- Miura in 2020
- Born: July 11, 1966 Chiba, Chiba Prefecture, Japan
- Died: May 6, 2021 (aged 54) Japan
- Occupation: Manga artist
- Writing career
- Years active: 1985–2021
- Genre: Dark fantasy
- Notable work: Berserk
- Notable awards: Shōnen Magazine Newcomer Manga Award (1985); Tezuka Osamu Cultural Prize (2002);

= Kentaro Miura =

Japanese manga artist (1966–2021)

Kentaro Miura (三浦 建太郎, Miura Kentarō) was a Japanese manga artist. He was best known for his dark fantasy series Berserk, which began serialization in 1989. By 2023, Berserk had over 60 million copies in circulation, making it one of the best-selling manga series of all time. In 2002, Miura received the Award for Excellence at the sixth Tezuka Osamu Cultural Prize.

==Early life and education==
Miura was born on July 11, 1966, in Chiba, Chiba Prefecture, Japan. In 1976, at the age of 10, he created his first manga, entitled Miuranger, which was published for his classmates in a school publication; the series ended up spanning 40 volumes. In 1977, Miura created his second manga, (剣への道, Ken e no Michi), in which he used India ink for the first time. When he was in middle school in 1979, his drawing techniques improved greatly as he started using professional drawing techniques.

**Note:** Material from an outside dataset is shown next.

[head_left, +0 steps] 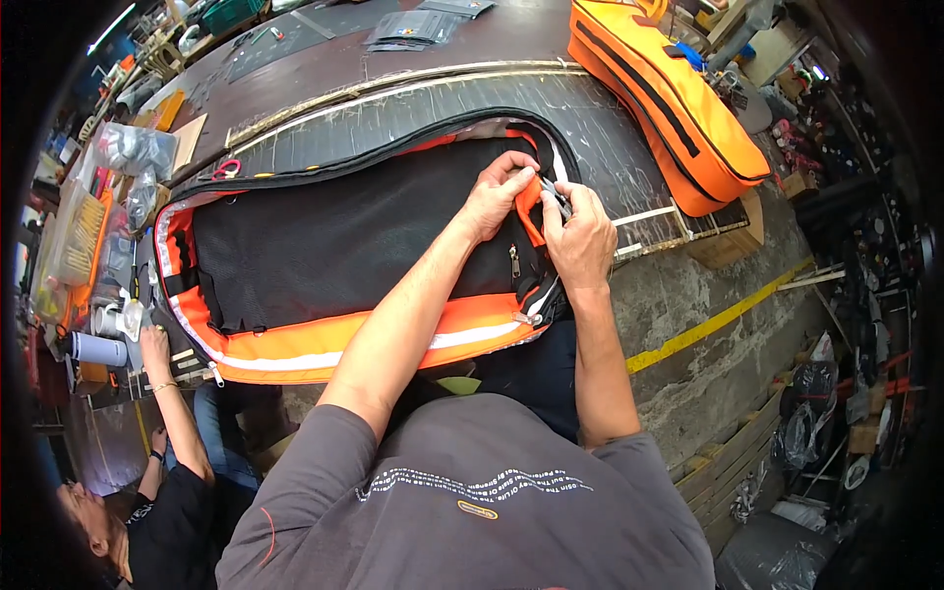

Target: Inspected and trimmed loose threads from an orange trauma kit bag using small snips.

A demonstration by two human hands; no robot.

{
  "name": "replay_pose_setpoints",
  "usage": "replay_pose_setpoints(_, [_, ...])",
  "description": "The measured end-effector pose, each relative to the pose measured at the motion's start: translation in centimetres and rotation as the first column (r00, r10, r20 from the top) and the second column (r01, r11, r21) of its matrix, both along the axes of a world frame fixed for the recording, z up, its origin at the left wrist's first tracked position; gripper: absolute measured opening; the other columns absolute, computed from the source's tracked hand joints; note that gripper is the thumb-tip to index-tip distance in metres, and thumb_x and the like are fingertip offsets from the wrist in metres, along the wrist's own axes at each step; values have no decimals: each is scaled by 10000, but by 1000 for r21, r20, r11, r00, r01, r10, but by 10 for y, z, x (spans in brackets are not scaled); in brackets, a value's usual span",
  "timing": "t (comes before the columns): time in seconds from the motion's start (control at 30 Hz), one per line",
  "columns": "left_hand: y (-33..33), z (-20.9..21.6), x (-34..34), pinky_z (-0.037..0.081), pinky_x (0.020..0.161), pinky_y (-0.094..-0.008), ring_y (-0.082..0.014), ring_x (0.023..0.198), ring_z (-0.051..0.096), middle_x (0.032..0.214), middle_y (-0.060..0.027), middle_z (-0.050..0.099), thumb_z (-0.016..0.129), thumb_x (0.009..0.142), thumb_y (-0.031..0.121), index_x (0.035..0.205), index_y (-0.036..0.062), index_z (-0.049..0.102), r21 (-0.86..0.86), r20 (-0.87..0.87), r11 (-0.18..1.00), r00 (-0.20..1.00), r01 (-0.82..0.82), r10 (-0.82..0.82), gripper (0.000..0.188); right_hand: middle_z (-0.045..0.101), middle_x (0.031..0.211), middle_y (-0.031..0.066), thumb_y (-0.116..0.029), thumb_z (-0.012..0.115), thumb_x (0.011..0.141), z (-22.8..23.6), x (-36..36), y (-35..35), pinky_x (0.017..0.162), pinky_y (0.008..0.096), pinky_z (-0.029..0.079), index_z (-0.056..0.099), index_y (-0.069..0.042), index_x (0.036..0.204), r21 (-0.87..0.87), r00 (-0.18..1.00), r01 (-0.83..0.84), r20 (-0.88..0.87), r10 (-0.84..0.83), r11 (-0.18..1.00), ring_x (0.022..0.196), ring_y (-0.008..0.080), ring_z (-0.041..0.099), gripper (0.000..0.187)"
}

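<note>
A large open bag [344, 226], black inside with orange walls and white piping, lies spread on the table in front of me. At its right end, my left hand [497, 197] is closed, pinching a loose orange fabric strip [531, 208]. My right hand [582, 236] is closed around a small grey metal tool [557, 200], held right beside the strip. Fingers cover most of that tool, so its kind is not clear. Below the hands, a zipper pull [514, 260] hangs on the black lining.
An orange bag [678, 108] with black zippers stands beyond my right hand. Pink-handled scissors [227, 169] lie behind the open bag. At the left are plastic bins [84, 236], a white cylinder [98, 348] and a co-worker's hand [154, 349]. Flat dark packets [413, 29] lie at the back.
</note>
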State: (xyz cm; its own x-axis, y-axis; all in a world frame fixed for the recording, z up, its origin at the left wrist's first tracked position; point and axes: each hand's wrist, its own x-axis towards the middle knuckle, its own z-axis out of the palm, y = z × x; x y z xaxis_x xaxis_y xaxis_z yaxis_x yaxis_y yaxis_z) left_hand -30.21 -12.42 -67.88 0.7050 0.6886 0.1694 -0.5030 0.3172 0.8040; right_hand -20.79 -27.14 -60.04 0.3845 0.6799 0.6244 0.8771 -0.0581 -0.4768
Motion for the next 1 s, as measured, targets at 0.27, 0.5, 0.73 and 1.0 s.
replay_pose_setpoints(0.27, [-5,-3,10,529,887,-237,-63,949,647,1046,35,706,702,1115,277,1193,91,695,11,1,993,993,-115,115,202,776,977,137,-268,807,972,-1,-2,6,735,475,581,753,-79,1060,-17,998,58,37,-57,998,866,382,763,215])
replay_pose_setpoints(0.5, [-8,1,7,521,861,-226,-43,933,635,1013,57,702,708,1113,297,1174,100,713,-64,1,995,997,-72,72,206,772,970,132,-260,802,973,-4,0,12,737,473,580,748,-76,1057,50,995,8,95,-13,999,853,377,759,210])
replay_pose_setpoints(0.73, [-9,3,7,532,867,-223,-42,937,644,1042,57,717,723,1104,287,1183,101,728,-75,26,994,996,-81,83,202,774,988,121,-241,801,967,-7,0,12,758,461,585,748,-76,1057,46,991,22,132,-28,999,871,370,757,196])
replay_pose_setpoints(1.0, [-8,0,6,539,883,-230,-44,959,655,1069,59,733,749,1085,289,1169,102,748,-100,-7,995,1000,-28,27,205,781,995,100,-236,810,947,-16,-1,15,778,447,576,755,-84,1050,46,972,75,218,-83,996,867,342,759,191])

While in high school in 1982, Miura enrolled in an artistic curriculum, where he and his classmates started publishing their works in school booklets. There, he befriended his later fellow manga artist Kouji Mori. They both co-authored a science fiction doujinshi which was sent to Weekly Shōnen Sunday, but was shot down in the last round of selections. At age 18, Miura briefly worked as an assistant to George Morikawa, of Hajime no Ippo fame. Morikawa quickly acknowledged Miura's high artistic level and dismissed him, saying there was nothing he could teach that Miura did not already know. By then, Miura had a dark warrior with a gigantic sword already illustrated in his portfolio.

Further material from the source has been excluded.